David queda vivamente impresionado y le confiesa a Natán, que le ha anunciado el castigo de Dios: «He pecado contra Yahvé» (v.13). Recobra entonces toda su talla espiritual, sale de su terrible pesadilla y descubre la que podría haber sido la solución más simple y más obvia: renunciar a su honorabilidad y afirmar el supremo valor de Dios. Al haber querido defender sus privilegios de rey, fue cayendo en una serie de mentiras, de infidelidades, hasta llegar al homicidio. Su reconocimiento nace de un corazón humillado y sincero, y Natán le dice que el Señor lo perdona, dejándole con vida. Pero morirá el niño nacido de Betsabé.

 

Reconocernos en David

Esta historia llena de sabiduría no nos resulta demasiado ajena, porque David es un gran modelo para todos los tiempos.

Nos enseña cómo, a partir de pequeños descuidos, el hombre puede meterse en graves dificultades y, si no tiene la mirada fija en Dios, puede ir cayendo en errores cada vez más graves por su empeño en cubrir los anteriores. Pero Dios es rico en misericordia e interviene para ayudarnos a recuperar lo mejor que hay en nosotros, lo que el Espíritu ha puesto como don en nuestro corazón: el amor a la verdad, a la justicia, a la lealtad.

Las palabras de Jesús nos iluminan hoy y siempre: «De dentro del corazón salen las intenciones malas, asesinatos, adulterios, fornicaciones, robos, falsos testimonios, injurias. Esto es lo que hace impuro al hombre» (Mt 15,19)).

Nos reconocemos en David, porque en cada uno de nosotros anida ese corazón malo de donde procede el desorden.

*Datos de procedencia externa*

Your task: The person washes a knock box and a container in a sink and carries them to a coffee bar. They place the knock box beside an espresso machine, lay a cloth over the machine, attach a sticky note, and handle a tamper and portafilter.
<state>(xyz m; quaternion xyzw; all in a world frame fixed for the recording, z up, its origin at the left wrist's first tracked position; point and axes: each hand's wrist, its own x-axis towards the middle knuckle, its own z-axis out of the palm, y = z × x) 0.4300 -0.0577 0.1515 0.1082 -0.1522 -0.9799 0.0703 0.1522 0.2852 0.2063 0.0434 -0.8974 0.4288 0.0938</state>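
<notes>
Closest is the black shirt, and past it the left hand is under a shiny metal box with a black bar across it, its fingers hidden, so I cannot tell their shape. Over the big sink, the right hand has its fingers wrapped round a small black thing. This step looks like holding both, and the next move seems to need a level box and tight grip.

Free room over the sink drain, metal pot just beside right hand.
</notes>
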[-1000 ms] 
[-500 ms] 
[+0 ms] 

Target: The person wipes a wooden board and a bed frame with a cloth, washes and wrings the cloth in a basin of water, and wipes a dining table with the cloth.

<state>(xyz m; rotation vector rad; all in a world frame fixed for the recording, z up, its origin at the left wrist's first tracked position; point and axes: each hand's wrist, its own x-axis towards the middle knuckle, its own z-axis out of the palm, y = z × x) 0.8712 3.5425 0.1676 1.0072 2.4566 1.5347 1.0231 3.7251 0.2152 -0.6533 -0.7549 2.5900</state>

Por eso el Salmo 51 y este relato nos invitan a reflexionar seriamente: no podemos presumir de estar libres de culpa sólo porque no seamos reyes o no tengamos el poder de David.

Es nuestra condición humana la que se halla en un estado de desorden y la que, por tanto, corre el peligro de hacernos prisioneros, al menos en las pequeñas circunstancias, de nosotros mismos, incapaces de reconocernos y de confesarnos pecadores.

Sólo la gracia de Dios, continuamente invocada y acogida, nos resitúa cada día en la verdad.